Quote, with no changes, the lines that run from the top of the material to the line with "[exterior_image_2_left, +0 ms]", both included.

········

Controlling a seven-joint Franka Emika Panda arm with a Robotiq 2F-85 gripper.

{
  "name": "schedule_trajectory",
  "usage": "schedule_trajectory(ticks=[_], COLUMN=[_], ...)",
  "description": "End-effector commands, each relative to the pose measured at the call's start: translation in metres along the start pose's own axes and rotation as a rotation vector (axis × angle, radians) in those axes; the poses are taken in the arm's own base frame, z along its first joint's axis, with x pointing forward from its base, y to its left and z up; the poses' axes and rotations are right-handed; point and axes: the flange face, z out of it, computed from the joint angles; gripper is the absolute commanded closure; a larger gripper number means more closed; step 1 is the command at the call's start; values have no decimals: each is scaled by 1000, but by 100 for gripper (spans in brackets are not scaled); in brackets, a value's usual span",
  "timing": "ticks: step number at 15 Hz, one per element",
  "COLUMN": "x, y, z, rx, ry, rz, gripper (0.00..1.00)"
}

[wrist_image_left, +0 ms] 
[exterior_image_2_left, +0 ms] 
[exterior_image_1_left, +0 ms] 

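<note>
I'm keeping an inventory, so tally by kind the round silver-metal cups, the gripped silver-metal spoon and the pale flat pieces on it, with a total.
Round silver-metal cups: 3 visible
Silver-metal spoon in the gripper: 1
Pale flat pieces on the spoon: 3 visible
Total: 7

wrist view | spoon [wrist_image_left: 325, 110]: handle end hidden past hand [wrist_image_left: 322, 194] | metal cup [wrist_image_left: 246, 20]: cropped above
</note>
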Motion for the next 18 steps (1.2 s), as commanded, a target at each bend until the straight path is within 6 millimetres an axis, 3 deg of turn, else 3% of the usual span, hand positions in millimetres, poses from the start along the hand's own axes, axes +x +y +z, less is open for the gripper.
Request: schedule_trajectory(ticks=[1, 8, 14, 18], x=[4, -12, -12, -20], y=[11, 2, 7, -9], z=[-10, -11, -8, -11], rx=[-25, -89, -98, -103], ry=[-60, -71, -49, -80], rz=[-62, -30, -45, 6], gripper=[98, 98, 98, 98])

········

__Response to this exercise__.
Controlling a seven-joint Franka Emika Panda arm with a Robotiq 2F-85 gripper.

{
  "name": "schedule_trajectory",
  "usage": "schedule_trajectory(ticks=[_], COLUMN=[_], ...)",
  "description": "End-effector commands, each relative to the pose measured at the call's start: translation in metres along the start pose's own axes and rotation as a rotation vector (axis × angle, radians) in those axes; the poses are taken in the arm's own base frame, z along its first joint's axis, with x pointing forward from its base, y to its left and z up; the poses' axes and rotations are right-handed; point and axes: the flange face, z out of it, computed from the joint angles; gripper is the absolute commanded closure; a larger gripper number means more closed; step 1 is the command at the call's start; values have no decimals: each is scaled by 1000, but by 100 for gripper (spans in brackets are not scaled); in brackets, a value's usual span",
  "timing": "ticks: step number at 15 Hz, one per element",
  "COLUMN": "x, y, z, rx, ry, rz, gripper (0.00..1.00)"
}

[wrist_image_left, +0 ms] 
[exterior_image_2_left, +0 ms] 

No additional work remains on the exercise.